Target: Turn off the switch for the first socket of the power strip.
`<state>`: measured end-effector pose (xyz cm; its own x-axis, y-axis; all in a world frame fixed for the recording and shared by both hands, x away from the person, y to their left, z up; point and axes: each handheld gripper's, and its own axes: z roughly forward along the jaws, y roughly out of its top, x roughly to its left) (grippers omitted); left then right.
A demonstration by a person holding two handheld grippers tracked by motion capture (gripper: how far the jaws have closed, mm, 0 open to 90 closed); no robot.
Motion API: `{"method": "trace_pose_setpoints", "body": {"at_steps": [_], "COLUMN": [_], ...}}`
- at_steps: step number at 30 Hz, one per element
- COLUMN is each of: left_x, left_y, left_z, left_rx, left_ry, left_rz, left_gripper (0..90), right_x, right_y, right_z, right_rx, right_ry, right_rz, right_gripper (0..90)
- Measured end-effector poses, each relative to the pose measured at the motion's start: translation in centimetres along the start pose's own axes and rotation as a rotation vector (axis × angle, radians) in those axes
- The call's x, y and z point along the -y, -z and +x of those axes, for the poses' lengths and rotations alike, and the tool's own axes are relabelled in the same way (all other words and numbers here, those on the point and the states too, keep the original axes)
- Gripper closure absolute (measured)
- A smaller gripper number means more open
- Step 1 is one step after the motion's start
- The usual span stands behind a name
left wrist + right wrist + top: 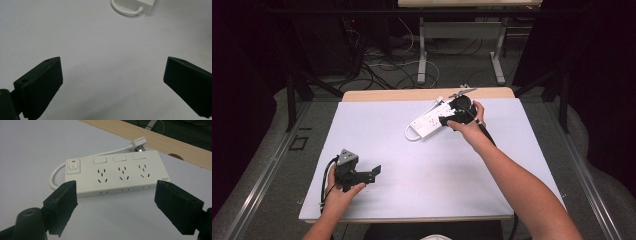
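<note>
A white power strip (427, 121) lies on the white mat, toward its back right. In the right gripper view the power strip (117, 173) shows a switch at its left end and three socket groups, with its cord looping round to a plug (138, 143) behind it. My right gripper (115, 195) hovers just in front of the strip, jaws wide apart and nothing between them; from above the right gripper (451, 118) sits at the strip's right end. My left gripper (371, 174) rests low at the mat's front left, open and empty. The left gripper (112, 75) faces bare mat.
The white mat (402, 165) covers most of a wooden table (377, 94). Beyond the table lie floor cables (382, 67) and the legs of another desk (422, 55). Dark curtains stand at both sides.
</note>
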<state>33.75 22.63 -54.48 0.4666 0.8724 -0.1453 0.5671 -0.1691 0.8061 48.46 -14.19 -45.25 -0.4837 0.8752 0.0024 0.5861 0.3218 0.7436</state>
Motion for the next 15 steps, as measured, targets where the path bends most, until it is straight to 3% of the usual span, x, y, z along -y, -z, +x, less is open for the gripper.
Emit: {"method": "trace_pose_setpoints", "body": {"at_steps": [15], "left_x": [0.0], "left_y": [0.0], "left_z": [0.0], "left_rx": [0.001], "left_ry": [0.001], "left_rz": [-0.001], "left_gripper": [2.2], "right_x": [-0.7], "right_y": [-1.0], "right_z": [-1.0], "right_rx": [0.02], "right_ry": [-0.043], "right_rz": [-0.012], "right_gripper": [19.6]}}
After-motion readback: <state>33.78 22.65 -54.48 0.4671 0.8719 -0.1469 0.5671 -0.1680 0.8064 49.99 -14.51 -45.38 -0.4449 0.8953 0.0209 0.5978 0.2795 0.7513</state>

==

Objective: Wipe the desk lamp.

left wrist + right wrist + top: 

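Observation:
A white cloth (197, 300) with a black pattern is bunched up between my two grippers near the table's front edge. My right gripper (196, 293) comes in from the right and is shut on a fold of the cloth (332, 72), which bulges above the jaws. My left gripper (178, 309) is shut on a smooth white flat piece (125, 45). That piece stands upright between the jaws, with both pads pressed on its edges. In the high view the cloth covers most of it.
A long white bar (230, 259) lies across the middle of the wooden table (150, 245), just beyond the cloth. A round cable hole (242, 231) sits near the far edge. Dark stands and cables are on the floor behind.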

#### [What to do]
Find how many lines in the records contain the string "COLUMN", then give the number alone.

#### [Solution to the problem]
2